What is the power of the Pentagon compared with Disneyland? Can the Sixth Fleet
keep up with CNN? McDonald's in Moscow and Coke in China will do more to create
a global culture than military colonization ever could. It is less the goods
than the brand names that do the work, for they convey life-style images that
alter perception and challenge behavior. They make up the seductive software of
McWorld's common (at times much too common) soul.
Yet in all
this high-tech commercial world there is nothing that looks particularly
democratic. It lends itself to surveillance as well as liberty, to new forms of
manipulation and covert control as well as new kinds of participation, to
skewed, unjust market outcomes as well as greater productivity. The consumer
society and the open society are not quite synonymous. Capitalism and democracy
have a relationship, but it is something less than a marriage. An efficient
free market after all requires that consumers be free to vote their dollars on
competing goods, not that citizens be free to vote their values and beliefs on
competing political candidates and programs. The free market flourished in
junta-run Chile, in military-governed Taiwan and Korea, and, earlier, in a
variety of autocratic European empires as well as their colonial possessions.
THE
ECOLOGICAL IMPERATIVE. The impact of globalization on ecology is a cliche even
to world leaders who ignore it. We know well enough that the German forests can
be destroyed by Swiss and Italians driving gas-guzzlers fueled by leaded gas.
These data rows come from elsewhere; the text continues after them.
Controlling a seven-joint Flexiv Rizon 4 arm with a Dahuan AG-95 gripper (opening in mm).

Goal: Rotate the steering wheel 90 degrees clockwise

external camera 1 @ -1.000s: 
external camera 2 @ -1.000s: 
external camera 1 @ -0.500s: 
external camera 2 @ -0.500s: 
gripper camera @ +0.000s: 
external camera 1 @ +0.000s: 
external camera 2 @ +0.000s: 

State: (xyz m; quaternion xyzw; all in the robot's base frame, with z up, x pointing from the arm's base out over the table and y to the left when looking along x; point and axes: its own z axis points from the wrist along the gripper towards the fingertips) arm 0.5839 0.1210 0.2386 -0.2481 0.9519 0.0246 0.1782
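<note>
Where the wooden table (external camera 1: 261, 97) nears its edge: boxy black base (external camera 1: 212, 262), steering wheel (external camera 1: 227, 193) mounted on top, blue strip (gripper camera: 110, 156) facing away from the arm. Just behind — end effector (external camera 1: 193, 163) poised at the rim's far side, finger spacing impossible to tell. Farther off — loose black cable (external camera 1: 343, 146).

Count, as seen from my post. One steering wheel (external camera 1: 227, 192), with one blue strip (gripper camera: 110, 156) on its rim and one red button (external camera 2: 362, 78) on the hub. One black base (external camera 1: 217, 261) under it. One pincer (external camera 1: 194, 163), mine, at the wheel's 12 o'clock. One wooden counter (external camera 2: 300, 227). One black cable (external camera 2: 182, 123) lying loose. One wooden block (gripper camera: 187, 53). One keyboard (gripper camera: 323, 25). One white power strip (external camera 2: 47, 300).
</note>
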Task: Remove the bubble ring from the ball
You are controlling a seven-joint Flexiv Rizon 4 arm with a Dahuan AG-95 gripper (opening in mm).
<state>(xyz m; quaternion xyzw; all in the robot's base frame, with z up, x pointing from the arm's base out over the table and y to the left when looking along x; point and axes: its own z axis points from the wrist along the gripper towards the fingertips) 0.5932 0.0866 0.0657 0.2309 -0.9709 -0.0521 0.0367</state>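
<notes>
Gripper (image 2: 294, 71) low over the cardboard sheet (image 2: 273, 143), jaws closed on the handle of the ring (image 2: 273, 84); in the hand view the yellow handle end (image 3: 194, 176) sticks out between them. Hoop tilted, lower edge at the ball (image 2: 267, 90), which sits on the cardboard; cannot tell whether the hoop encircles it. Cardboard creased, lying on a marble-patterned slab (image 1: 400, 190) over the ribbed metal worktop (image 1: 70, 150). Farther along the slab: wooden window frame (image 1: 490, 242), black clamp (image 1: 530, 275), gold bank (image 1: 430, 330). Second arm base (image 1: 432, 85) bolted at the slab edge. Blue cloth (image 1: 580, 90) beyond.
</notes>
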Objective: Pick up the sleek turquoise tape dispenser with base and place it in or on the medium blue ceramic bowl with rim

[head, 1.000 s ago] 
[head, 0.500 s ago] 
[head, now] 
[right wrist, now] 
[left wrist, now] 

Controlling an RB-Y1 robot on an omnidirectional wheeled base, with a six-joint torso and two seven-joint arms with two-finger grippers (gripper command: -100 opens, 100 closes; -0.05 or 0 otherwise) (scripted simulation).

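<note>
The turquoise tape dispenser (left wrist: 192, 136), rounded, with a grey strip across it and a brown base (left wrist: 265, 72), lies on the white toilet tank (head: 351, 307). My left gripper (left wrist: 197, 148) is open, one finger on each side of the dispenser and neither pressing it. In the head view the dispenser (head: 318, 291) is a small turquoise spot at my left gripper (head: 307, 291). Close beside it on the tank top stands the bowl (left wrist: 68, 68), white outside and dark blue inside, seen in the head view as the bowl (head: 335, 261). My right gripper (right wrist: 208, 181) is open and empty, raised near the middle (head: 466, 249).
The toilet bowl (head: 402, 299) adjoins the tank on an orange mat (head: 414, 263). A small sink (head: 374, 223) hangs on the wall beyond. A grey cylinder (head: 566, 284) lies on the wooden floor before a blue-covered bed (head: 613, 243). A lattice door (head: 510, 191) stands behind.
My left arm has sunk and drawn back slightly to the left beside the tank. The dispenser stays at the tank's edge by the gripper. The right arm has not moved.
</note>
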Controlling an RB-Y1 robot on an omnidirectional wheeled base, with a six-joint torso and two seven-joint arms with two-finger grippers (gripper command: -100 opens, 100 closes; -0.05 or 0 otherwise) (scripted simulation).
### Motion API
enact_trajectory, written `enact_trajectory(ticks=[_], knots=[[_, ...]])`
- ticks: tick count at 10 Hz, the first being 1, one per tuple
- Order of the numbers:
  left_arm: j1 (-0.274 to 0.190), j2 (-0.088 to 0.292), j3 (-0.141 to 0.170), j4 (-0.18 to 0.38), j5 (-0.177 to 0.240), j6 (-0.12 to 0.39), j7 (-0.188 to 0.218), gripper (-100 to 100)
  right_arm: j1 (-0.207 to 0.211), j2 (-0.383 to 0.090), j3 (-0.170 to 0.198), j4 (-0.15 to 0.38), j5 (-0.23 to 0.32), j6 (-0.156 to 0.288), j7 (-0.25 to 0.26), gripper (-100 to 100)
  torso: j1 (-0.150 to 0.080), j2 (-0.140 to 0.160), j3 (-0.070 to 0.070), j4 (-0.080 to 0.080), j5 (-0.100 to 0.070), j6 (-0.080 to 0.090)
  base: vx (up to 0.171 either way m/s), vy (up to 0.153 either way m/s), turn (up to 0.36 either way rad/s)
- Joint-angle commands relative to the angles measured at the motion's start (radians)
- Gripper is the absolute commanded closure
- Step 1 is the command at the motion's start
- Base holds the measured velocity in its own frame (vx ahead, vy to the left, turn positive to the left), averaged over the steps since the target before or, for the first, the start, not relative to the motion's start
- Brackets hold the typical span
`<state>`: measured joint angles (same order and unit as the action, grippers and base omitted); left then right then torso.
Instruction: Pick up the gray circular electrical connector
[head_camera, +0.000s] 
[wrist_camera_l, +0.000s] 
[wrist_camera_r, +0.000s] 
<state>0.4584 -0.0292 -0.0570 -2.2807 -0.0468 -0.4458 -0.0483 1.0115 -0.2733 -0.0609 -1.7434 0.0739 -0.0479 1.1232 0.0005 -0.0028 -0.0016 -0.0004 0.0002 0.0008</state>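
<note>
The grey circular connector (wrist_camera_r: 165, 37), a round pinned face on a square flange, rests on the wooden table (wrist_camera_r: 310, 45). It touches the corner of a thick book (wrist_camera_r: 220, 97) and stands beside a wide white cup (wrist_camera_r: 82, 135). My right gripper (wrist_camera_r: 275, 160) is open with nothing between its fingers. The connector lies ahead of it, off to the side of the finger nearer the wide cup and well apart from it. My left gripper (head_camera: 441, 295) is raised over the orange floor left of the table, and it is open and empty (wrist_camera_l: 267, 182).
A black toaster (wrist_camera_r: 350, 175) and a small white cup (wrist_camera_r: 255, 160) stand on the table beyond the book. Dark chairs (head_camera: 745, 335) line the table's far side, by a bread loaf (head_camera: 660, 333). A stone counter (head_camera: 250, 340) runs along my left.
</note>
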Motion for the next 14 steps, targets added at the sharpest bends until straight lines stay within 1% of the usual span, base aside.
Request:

We also know that the planet can be asphyxiated by greenhouse gases because
Brazilian farmers want to be part of the twentieth century and are burning down
tropical rain forests to clear a little land to plough, and because Indonesians
make a living out of converting their lush jungle into toothpicks for
fastidious Japanese diners, upsetting the delicate oxygen balance and in effect
puncturing our global lungs. Yet this ecological consciousness has meant not
only greater awareness but also greater inequality, as modernized nations try
to slam the door behind them, saying to developing nations, "The world
cannot afford your modernization; ours has wrung it dry!"
Each of the
four imperatives just cited is transnational, transideological, and
transcultural. Each applies impartially to Catholics, Jews, Muslims, Hindus,
and Buddhists; to democrats and totalitarians; to capitalists and socialists.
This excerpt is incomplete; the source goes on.